**Brief**
From the data below, return only the lines from the one with "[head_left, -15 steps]" through the one with "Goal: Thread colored", exact and inclusive, with pictures left out.

**Exercise inputs**
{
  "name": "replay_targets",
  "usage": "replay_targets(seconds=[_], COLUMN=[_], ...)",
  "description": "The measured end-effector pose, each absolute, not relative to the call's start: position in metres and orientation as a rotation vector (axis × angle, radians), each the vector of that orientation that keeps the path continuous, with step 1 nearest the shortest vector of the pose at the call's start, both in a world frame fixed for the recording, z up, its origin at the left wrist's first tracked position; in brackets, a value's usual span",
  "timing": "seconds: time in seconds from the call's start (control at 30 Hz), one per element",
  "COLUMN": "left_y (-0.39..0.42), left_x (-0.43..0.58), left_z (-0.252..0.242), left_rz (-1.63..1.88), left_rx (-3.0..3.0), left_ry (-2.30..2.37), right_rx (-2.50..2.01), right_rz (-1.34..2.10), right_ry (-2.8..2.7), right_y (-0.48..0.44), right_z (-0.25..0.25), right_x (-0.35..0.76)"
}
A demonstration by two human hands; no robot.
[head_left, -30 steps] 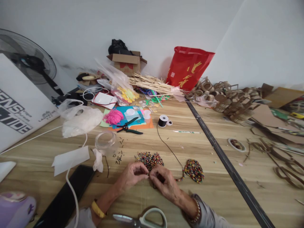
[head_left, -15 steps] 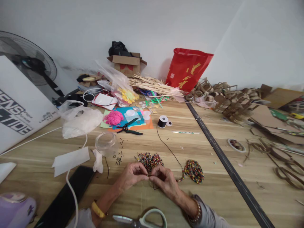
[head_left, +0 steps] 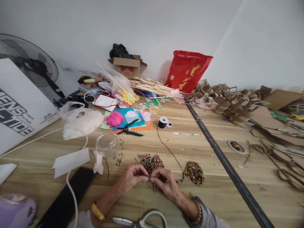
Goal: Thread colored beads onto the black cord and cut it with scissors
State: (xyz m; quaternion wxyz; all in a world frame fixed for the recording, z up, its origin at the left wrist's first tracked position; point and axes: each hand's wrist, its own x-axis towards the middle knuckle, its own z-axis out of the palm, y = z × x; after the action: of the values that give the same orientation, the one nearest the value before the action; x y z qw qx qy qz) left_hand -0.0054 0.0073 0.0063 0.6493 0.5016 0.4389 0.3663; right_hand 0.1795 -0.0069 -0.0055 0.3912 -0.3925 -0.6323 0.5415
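My left hand [head_left: 133,178] is closed in a pinch, its thumb and forefinger on something too small to make out. Fingertip to fingertip with it, my right hand [head_left: 166,183] pinches the black cord [head_left: 170,150], which hangs in a small loop under the fingers. That cord comes off a spool [head_left: 162,123] and carries a short row of threaded beads [head_left: 181,180] beside my right wrist. Just beyond both hands lies a heap of loose multicoloured beads [head_left: 149,161]. A coiled bead strand [head_left: 194,173] rests to the right.
Scissors [head_left: 152,220] lie at the front edge, close below my hands. Black pliers [head_left: 129,129] and pink yarn [head_left: 114,119] sit on coloured sheets. A clear jar [head_left: 106,144] stands left, near cut cord bits. A dark strip [head_left: 213,148] crosses the table.
Both hands stay almost in place, fingertips still together. The view has tipped slightly, so the surroundings sit a little lower in the picture.
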Motion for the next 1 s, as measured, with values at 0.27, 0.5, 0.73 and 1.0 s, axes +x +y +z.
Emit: replay_targets(seconds=[0.27,0.5,0.73,1.0], left_y=[0.007,0.008,0.007,0.005], left_x=[-0.005,-0.006,-0.004,-0.003], left_z=[0.006,0.003,0.003,0.004], left_rz=[0.827,0.805,0.794,0.786], left_rx=[1.142,1.148,1.158,1.183], left_ry=[1.024,1.022,1.004,0.993], right_rx=[-1.005,-1.007,-0.942,-0.911], right_rz=[1.435,1.369,1.229,1.502], right_ry=[-1.593,-1.652,-1.754,-1.647], right_y=[-0.007,-0.007,-0.007,-0.006], right_z=[-0.010,-0.006,0.003,0.001], right_x=[0.180,0.182,0.182,0.181])
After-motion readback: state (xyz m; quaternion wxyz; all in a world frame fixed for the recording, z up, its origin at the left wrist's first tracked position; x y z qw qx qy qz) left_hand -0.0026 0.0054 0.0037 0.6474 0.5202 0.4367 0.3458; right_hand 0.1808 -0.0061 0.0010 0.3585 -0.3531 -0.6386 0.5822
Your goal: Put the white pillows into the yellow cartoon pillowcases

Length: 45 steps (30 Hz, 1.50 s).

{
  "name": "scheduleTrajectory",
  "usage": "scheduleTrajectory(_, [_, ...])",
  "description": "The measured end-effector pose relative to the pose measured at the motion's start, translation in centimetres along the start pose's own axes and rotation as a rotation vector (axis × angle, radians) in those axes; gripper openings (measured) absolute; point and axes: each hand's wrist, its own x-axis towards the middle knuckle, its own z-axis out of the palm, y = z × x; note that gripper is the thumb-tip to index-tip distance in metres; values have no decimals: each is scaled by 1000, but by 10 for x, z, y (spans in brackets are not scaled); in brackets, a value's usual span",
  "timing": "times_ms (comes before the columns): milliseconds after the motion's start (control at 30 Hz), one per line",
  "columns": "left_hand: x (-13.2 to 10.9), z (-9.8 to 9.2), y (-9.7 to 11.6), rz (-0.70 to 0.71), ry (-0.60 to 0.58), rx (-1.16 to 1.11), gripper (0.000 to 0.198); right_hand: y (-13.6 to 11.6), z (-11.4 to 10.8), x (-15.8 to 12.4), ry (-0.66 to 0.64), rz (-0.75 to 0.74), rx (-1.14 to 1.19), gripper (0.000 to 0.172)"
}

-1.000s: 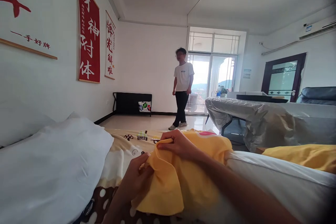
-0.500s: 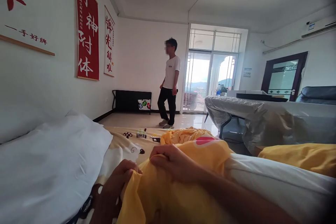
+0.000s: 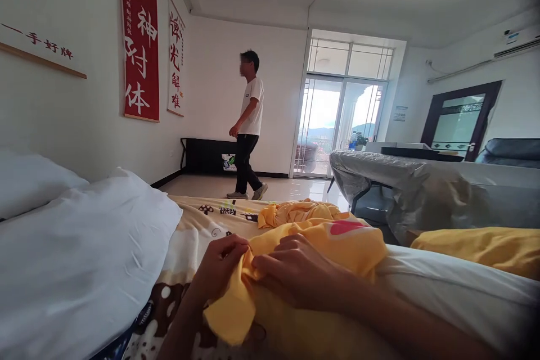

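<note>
"Down at the bottom of the head view, what's the left hand (image 3: 223,263) actually doing?"

"Pinching the yellow cloth (image 3: 358,243) — thumb and fingers closed on a gathered fold, with part of the fabric hanging loose below."

"And the right hand (image 3: 297,270)?"

"Same cloth, just beside the left one. Fingers curled in, thumb against that bunched fold, so yeah, it's gripping too. The tips are partly hidden, so exactly which fingers do the work is hard to tell."

"Ok, so where's the cloth sitting?"

"Over the left part of a long white pillow (image 3: 451,287) that runs off toward the right edge. It's got a pink patch on it, a bit beyond the right hand. Left of the hands is a patterned blanket (image 3: 188,256), then a puffy white pillow (image 3: 93,264)."

"Any more yellow stuff?"

"Yep, a crumpled yellow bundle (image 3: 299,212) right behind the cloth, and some yellow fabric (image 3: 481,244) off to the right, past the long pillow."

"Who's in the background?"

"Some person (image 3: 252,109) in a white T-shirt and dark trousers, mid-stride, facing left. There's a plastic-draped table (image 3: 422,191) on the right — and a red scroll (image 3: 141,45) on the left wall."
</note>
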Motion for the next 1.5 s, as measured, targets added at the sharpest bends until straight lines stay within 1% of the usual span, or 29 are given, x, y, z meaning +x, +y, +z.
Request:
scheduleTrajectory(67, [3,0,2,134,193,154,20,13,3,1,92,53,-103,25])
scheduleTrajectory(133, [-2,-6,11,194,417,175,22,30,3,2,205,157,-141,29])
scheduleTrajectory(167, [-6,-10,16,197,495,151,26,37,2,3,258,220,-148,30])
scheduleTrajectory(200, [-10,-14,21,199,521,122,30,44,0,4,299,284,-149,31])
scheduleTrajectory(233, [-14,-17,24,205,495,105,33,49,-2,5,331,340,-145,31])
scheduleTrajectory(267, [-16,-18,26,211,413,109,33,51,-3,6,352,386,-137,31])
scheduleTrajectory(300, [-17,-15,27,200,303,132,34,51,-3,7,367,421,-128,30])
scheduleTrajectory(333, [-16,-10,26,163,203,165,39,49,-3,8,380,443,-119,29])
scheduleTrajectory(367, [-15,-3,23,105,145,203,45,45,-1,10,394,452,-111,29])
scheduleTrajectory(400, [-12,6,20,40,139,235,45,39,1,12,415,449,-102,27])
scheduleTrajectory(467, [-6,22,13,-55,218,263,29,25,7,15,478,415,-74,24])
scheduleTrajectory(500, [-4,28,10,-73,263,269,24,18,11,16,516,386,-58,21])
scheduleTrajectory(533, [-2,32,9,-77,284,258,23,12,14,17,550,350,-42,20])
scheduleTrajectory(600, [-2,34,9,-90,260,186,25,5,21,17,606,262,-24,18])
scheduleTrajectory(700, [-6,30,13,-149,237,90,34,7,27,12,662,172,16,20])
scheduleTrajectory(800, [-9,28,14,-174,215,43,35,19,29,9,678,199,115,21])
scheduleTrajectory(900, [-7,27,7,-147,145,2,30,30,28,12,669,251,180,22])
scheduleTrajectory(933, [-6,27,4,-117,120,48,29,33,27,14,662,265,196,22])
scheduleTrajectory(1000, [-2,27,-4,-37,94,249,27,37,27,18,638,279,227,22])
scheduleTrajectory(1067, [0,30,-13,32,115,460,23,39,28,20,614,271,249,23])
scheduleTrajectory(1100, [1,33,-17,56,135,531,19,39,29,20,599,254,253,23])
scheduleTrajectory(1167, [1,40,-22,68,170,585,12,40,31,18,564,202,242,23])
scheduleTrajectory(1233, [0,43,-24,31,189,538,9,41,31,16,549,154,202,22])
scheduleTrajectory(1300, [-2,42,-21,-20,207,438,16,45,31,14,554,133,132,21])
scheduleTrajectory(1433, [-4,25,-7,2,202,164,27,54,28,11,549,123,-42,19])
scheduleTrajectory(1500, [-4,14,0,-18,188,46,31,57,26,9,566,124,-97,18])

**Solution for this task**
[head_left, -15 steps] 
[head_left, +0 steps] 
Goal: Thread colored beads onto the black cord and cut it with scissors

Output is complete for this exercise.